I saw her. Cross-legged. Bright, stripy tights. Hot pants. Nose stud. A couple of spots belying her youth. Wild hair. Smooth skin and an energy I can only remember with a lump in my throat. I tried not to stare at her as she showed me everything I no longer am.
40, 41, 42…
40 felt good. Edgy, even. My ego enjoyed the surprise in their eyes as people found out I’d hit that milestone. There was a lovely weekend away with my family. Meals out, pampering, gifts.
It feels like last week. And yet now 42 is fast approaching. And it feels very different.
Midlife crisis?
Midlife crisis. A joke phrase me and my husband bandy about when we’re taking the piss out of one another (mostly me out of him). MLC for short. I catch him eyeing up aviator jackets on eBay: “MLC?” I ask wryly.
The Levis he’s ordered online look decidedly skinny when he tries them on. “Too MLC,” he groans in the mirror.

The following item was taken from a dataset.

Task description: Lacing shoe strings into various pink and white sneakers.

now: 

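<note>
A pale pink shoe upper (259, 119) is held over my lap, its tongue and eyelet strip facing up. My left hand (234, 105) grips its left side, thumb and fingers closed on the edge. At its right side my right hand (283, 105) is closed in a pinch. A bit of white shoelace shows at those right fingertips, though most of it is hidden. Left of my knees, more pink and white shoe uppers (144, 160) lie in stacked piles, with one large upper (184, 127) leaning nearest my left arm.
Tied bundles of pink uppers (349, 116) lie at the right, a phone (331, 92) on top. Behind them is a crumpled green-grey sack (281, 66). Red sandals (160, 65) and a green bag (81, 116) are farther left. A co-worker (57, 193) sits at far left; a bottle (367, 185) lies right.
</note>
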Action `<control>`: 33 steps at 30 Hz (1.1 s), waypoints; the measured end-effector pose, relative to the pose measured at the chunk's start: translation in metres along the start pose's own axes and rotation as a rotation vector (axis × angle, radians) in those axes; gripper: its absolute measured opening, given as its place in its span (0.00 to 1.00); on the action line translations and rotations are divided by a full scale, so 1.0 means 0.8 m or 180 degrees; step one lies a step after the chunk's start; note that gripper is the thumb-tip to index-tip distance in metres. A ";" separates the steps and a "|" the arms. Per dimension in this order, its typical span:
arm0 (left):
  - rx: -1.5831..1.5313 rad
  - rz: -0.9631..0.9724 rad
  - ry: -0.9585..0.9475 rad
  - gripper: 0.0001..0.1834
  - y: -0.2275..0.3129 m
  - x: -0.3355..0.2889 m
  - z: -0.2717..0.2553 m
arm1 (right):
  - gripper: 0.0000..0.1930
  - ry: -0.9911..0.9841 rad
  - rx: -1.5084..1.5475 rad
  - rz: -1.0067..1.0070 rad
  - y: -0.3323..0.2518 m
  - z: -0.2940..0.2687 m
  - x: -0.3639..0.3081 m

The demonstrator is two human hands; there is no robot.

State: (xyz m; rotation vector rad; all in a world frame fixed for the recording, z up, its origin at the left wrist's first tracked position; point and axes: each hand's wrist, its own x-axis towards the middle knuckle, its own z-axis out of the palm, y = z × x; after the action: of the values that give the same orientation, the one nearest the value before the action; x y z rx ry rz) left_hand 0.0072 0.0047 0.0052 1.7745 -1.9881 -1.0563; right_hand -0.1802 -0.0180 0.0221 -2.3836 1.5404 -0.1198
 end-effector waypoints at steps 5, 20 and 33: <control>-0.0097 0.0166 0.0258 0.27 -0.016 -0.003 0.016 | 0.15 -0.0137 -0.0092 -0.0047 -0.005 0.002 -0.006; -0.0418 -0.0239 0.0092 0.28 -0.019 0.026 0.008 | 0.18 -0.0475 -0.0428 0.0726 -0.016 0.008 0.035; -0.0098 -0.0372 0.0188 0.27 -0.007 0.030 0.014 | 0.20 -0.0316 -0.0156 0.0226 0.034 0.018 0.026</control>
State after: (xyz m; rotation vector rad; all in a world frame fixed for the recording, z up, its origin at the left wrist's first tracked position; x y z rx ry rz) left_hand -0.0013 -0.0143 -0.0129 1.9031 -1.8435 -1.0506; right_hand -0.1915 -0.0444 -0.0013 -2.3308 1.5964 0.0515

And yet here I am. Breathless at a song on the radio. Staring at teenage girls in McDonalds. Wondering what midlife is supposed to look like for a woman like me.
Wake up
Maybe crisis is too strong a word. Maybe awakening is more apt. I’m intermittently flooded with nostalgia, impatience, and a little bit of fear. I know I’ve hopefully got another 42 years to go. And that reads like a really, really long time. But I’ve already had 42 years and they just flew by.
So perhaps this feeling of unease is a friendly one – here to remind me that it’s time to start paying more attention to the moments, before – blink – they’re gone.

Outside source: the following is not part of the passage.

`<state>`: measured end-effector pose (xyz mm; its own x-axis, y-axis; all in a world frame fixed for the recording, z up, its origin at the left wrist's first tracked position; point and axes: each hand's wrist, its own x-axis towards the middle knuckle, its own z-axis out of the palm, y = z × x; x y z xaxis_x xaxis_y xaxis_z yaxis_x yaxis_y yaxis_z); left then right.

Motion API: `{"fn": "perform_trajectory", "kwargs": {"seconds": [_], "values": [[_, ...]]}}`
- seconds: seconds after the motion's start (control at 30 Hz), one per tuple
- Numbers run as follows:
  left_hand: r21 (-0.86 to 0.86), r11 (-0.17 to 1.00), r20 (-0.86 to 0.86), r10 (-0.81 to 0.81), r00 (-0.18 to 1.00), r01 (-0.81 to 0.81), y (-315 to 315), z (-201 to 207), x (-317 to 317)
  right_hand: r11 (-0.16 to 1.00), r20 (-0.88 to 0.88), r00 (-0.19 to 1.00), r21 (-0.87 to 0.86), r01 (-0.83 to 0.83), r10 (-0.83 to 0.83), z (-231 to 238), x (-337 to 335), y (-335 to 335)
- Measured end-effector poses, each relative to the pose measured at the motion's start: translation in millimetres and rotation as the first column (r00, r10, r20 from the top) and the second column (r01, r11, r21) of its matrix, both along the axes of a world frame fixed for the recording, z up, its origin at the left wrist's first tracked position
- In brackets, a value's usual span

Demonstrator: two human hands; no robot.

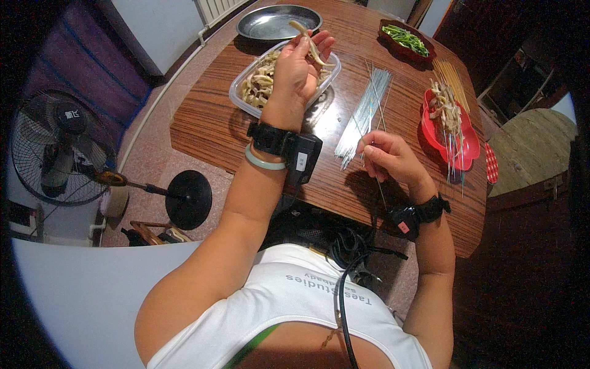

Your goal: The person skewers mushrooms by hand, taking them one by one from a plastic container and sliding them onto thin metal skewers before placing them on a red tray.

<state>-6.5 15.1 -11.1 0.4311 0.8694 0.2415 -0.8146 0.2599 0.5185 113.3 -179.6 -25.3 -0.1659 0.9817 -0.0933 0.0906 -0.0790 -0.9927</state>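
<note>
Black wristbands [268, 139] accompany a white, apparently sleeveless top [279, 301]

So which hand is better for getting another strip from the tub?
Probably the left hand: it's right above the plastic tub, holding a pale strip. The right hand is farther away, holding a thin stick.

The table [203, 123] under my faraway camera is brown with dark stripes. At the far left I see a shiny metal pan [270, 23]. Just nearer sits a clear tub [244, 109]. Thin silver sticks [362, 117] lie bunched in the middle. On the right are a dark red bowl [424, 57], far away, some yellowish sticks [452, 79], and a bright red plate [469, 149], nearest.
</note>
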Motion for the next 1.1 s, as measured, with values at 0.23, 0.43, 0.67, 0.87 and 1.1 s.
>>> {"fn": "perform_trajectory", "kwargs": {"seconds": [0.23,0.43,0.67,0.87,1.1], "values": [[-0.016,0.999,0.004,-0.042,0.999,0.042,4.3,-1.5,2.5,0.984,-0.048,0.986,0.075,0.161,-0.157,8.8,6.6,-2.8],[-0.018,0.997,-0.012,-0.071,0.997,0.071,5.1,-1.7,-2.0,0.658,-0.516,0.797,0.486,0.575,-0.315,37.0,47.0,-16.9],[-0.002,0.992,-0.044,-0.127,0.991,0.127,-1.9,-5.1,6.8,0.794,-0.204,0.916,0.457,0.402,-0.346,31.9,16.3,-6.9],[-0.001,0.99,-0.054,-0.144,0.988,0.144,-4.2,-2.7,4.5,0.878,-0.227,0.943,0.361,0.314,-0.244,19.2,-3.7,-2.4],[-0.009,0.986,-0.029,-0.169,0.985,0.169,-6.8,-0.7,5.5,0.808,-0.252,0.892,0.382,0.449,-0.376,16.7,-5.1,-2.5]]}}
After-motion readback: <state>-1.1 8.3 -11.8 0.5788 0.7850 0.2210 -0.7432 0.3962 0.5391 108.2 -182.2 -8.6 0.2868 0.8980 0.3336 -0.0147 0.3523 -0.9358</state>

Maybe it’s here to force me out of the invisibility I’ve felt cloaking me recently – quiet clothes, quiet life, no bother. Shake it up, woman! Before you really are invisible.
Midlife feels like a transition. Like a wake-up call to start living more consciously. What can I do, then, to grab life and really, truly live it?
Pause
I feel like I need to remember to pause each day and enjoy small moments. Hold them in my heart and feel them a little longer than I do.

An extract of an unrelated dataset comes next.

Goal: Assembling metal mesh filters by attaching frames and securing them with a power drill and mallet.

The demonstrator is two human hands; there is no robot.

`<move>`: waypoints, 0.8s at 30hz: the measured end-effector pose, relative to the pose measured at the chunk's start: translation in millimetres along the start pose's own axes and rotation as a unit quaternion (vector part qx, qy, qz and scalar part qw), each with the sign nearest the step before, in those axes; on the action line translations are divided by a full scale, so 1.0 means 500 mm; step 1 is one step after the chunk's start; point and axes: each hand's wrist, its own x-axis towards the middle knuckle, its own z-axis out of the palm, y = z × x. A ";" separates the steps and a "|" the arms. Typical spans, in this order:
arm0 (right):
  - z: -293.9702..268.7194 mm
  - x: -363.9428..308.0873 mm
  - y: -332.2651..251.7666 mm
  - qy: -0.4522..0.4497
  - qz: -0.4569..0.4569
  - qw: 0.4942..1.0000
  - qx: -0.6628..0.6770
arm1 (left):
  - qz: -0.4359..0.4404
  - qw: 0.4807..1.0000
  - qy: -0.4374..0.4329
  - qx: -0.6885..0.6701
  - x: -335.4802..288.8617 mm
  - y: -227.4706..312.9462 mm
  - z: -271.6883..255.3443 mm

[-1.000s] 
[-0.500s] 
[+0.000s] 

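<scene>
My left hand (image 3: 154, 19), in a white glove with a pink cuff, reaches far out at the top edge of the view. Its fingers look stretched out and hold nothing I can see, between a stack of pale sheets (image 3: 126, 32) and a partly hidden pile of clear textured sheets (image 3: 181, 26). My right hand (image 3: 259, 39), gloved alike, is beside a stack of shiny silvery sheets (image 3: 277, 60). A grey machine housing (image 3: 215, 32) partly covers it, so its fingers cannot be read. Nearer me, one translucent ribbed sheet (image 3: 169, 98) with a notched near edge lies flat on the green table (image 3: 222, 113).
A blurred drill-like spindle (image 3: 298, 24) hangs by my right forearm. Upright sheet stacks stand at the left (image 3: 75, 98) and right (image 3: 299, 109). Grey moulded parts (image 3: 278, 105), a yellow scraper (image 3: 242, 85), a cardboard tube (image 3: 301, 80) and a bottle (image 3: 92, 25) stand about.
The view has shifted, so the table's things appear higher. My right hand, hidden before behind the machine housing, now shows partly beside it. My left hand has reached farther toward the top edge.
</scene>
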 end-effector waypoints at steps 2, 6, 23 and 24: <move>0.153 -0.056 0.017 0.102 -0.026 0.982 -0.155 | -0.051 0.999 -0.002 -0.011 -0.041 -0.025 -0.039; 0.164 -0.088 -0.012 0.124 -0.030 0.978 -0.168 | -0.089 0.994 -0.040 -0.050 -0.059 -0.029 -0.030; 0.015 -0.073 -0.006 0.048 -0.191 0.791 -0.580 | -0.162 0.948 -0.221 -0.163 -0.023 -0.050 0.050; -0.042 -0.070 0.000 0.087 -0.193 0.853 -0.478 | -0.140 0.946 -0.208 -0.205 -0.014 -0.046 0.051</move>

Just before my wedding day my mum told me how quickly the day would pass. Said she’d been so caught up in it all that she can’t really remember anything about her own. Told me she wished she’d stopped for a minute and just taken it all in a bit more. Fixed some of it to memory.
And so I did just that. I stopped a couple of times that day and breathed and looked around me. I saw all the people I loved in one place, friends who didn’t know each other laughing at each other’s jokes, dancing together.
So maybe that’s what I need to start doing from now on. Remember to pause and look around me.
Make space
But I also need to make space for those memories to happen, rather than just getting swept up in the mundanities of life. I need to step out of the grind more often.
Like yesterday, when Chris came home early to help with the kids so I could work. And told me he was going to take them to the beach. And he saw the look on my face and then: “Come with us. Come on.” So I said: “I will.”
And we had half an hour there in the wind, while Sid hauled broken branches out of the river onto the sand. And Nelly picked at sea shells. And Chris skimmed a stone that bounced nine, ten times on the surface of the water.
And then a lemonade and a packet of crisps in the pub. And the feeling of being alive and happy. That right there is a little piece of life I could have easily missed – said I didn’t have time for.
Create
There’s also a burning need to achieve. To create. To change things. Starting this blog, sharing my writing, teaching others to write, venturing out into the world in ways I haven’t tried before. All of that also feels like a way of living to my fullest.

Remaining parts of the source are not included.